Der Schneider von Müllenborn

Wilma Herzog, Gerolstein

Er war ein Meister seines Fachs, der Müllenborner Schneider, obwohl er selten Gelegenheit hatte, seine Kunst an einem Stück neuen Tuchs zu beweisen. Meist verdiente er seinen kargen Lebensunterhalt mit Änderung und Ausflicken. Mit flinker Nadel versorgte er die schadhaften Kleider und mit lustigen Geschichten unterhielt er derweil seine wartende Kundschaft. Denn er hatte ausreichend Beweise dafür beisammen, dass gutgelaunt, die Leute ihm den abgemachten Lohn zusätzlich aufrundeten. So war der Schneider auch noch Meister der Lebenskunst geworden, die hartgeprüften Menschen hilft, weil sie den Blick für das Schöne und Gute in der Welt nicht verloren hatten.

Das Allerschönste für den Schneider war und blieb seine Geige, denn das Süßeste, was jemals so nah und zärtlich sein Ohr vernommen hatte, war ihre wundersame Stimme. Sobald der Nählohn in seinen Geldbeutel hineingezählt und ihm damit das Brot für die nächsten Tage sicher war, nahm er sie aus dem abgegriffenen Kasten, und die Nachbarn hörten bald die frohen Töne, die er ihr entlockte. »Er hat wieder genug Geld im Sack!« sagten sie zueinander, eine kleine Spur neidisch, wenn der Schneider, wie heute wieder, mitten am Tag die Haustür hinter sich zumachte und ein munteres Lied pfeifend, die Geige unterm Arm, vorbei spazierte. Hätten sie aber gewusst, was dem armen Kerl diesmal bevorstand, wären sie voll des Bedauerns gewesen.

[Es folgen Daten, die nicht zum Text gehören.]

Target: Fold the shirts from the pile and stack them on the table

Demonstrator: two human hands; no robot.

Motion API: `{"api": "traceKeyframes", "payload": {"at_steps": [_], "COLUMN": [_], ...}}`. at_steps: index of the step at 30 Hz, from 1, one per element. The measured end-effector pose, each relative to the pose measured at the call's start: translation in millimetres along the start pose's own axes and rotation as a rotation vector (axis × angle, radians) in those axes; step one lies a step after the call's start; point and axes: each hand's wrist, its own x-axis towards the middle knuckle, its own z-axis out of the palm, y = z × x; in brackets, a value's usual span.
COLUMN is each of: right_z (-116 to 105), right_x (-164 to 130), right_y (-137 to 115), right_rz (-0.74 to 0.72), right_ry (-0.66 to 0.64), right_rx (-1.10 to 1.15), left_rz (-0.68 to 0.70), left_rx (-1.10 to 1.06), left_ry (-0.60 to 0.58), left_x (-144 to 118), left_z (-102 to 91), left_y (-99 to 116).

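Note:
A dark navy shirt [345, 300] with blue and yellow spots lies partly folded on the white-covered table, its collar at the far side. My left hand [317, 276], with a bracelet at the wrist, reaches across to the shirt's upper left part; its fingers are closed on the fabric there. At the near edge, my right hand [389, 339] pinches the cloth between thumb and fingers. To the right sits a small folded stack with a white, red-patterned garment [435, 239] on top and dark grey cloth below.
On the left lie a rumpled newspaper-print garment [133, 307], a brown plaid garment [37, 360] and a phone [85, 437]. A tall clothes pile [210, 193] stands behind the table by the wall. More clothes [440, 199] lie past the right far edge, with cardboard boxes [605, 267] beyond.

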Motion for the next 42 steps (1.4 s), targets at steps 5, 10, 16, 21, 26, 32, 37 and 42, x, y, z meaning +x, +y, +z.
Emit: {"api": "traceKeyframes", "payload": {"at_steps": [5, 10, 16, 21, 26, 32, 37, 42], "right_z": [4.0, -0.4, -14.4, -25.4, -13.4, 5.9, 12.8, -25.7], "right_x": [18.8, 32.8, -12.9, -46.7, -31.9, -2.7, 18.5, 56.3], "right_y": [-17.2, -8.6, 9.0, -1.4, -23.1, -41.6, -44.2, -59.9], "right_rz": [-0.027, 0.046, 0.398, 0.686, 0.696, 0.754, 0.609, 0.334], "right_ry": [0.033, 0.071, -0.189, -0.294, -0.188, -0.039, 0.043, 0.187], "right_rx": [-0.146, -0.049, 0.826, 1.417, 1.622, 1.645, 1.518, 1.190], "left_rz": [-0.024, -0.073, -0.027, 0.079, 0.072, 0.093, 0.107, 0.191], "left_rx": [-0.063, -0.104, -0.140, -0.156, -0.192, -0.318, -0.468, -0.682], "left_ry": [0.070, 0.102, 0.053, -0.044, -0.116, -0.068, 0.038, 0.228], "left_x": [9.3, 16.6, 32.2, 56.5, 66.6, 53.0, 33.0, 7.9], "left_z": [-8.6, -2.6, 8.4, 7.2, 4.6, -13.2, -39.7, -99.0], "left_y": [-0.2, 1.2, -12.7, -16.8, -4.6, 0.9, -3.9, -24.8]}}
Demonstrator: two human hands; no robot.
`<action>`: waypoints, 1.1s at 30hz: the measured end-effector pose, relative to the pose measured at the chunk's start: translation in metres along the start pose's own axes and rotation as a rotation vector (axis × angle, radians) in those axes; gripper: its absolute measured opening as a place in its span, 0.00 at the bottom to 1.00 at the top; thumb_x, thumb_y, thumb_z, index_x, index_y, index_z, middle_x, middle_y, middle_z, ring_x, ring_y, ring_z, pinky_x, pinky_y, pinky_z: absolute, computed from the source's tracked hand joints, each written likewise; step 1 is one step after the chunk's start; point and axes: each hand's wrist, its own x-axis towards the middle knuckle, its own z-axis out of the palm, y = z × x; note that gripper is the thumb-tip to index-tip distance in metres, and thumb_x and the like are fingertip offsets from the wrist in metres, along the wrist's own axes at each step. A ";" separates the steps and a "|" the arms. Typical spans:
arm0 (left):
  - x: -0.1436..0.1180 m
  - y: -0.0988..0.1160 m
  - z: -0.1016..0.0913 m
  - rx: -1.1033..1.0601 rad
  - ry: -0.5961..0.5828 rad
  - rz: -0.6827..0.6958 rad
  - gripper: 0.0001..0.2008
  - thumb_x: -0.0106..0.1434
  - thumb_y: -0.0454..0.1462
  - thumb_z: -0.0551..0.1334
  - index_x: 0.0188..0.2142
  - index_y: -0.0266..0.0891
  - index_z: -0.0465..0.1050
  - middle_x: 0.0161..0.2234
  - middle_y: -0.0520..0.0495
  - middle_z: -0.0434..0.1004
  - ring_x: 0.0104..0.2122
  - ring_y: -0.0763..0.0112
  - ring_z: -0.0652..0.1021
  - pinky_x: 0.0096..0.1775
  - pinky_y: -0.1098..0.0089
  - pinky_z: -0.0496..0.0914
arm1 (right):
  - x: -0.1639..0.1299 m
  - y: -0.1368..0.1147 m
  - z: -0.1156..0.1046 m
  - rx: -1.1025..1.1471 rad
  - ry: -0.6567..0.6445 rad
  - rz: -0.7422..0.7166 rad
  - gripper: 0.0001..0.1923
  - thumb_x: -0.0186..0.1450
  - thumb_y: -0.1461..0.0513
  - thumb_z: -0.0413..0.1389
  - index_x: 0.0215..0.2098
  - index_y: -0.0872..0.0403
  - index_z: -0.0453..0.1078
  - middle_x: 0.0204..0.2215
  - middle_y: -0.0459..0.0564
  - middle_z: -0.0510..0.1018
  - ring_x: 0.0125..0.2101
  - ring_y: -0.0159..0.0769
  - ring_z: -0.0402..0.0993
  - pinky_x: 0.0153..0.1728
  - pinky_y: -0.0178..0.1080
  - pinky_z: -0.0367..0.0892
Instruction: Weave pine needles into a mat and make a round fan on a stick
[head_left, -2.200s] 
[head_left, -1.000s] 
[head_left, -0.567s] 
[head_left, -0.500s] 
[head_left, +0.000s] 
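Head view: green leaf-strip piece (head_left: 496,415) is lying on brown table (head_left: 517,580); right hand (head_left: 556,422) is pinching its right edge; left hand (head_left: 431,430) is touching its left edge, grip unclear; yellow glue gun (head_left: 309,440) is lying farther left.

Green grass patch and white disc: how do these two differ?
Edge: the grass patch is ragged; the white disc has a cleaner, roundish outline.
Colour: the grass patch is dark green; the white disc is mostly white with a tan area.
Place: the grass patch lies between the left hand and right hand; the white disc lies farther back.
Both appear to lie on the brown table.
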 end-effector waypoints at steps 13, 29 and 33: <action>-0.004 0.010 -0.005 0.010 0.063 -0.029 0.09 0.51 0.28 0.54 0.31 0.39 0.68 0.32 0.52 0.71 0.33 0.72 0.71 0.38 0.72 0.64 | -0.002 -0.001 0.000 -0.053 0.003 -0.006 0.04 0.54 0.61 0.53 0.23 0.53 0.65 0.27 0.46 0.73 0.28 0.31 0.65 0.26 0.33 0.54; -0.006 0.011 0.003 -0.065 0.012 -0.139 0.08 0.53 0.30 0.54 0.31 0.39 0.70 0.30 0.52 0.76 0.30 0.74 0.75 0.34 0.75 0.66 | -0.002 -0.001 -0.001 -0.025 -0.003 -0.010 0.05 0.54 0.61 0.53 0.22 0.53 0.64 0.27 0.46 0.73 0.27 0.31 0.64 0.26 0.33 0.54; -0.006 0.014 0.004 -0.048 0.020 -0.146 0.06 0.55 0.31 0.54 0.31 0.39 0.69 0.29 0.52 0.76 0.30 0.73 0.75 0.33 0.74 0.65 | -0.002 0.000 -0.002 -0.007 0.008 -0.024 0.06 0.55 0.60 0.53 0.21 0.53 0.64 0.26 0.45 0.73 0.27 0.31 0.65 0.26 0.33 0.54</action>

Er ging indes frohgemut dem Walde zu, genoss das Glück über den eben erhaltenen Auftrag, dem Rother Pastor aus allerfeinstem Tuch einen nagelneuen Talar zu schneidern. Dankbar darüber legte er das Instrument ans Kinn und jubelte seine Freude hinaus ins vielschimmernde Grün, durchs dunkle Fichtengezweig bis hinauf zu den buntgetönten Eichenlaubdächern, unter denen er ging, dass er bald Brandholz und Habermehl, Brot und Speck für das noch verbleibende Restchen Herbst und den gesamten langen Winter haben werde. So ging er zwischen den Bäumen und lachte mit der Stimme der Geige die Tonleiter rauf und -plötzlich fällt er ins tiefe Loch, das die Müllenborner dem Wolf frisch gegraben und sorgfältig mit Zweigen bedeckt hatten. Er liegt unten in der Grube, hinter ihm knackt es. Zwei stechende Augen starren ihn an! Der Wolf! Ihm warf der Zufall diese Mahlzeit so ganz einfach vor die Füße. Darauf will sich das ausgehungerte Tier gleich stürzen. Blitzschnell hebt der Bedrohte die Geige, setzt sie instinktiv ans Kinn, und zieht den Bogen - Äug in Äug mit dem Wolf - der beim ersten Ton verharrt, auch noch beim zweiten und dann beim dritten ... ebenfalls. Musik hält ihn zurück, merkt der Schneider und kratzt in Panik über die Geige, dass sie nur so jammert und wimmert. Er will um Hilfe rufen, doch die Angst macht ihn stumm. Ihm bleibt nur die Stimme seiner Geige. Lässt er einen Ton fort, duckt sich das Tier wie zum Sprung, mit hechelndem Maul. Der Schneider weiß, er spielt um sein Leben. Da! Die Saite! Sie reißt! Er spielt die anderen. »Sie müssen mich doch hören! Warum kommt niemand? O Gott! Die Grube schluckt den Schall!« Die zweite Saite reißt! In Todesangst jagt er den Bogen über die anderen, dass die Geige schrillhell schreit.

Jetzt horchen die Leute im Dort einen Moment auf, als sie das Geheul vernehmen. Das kann doch nicht der Schneider sein, sagen sie sich, der spielt doch meisterlich sein Instrument, und sie wenden sich wieder ihrer Arbeit zu. Aber wenn er's doch wäre, dann stimmt etwas nicht. "Die Wolfskaul!« ruft einer. Sie laufen zum Wald. »Mein Gott, wenn er ins Wolfsloch gefallen ist!« Die ersten sind schon an der Grube und sehen ihn unten in Todesangst vor dem Wolf auf der letzten Saite fiedelnd. Mit Stangen hallen die einen das Tier zurück, während die ändern den Schneider, der seine Geige immer noch fest an sich presst, aus der Wolfsgrube ziehen.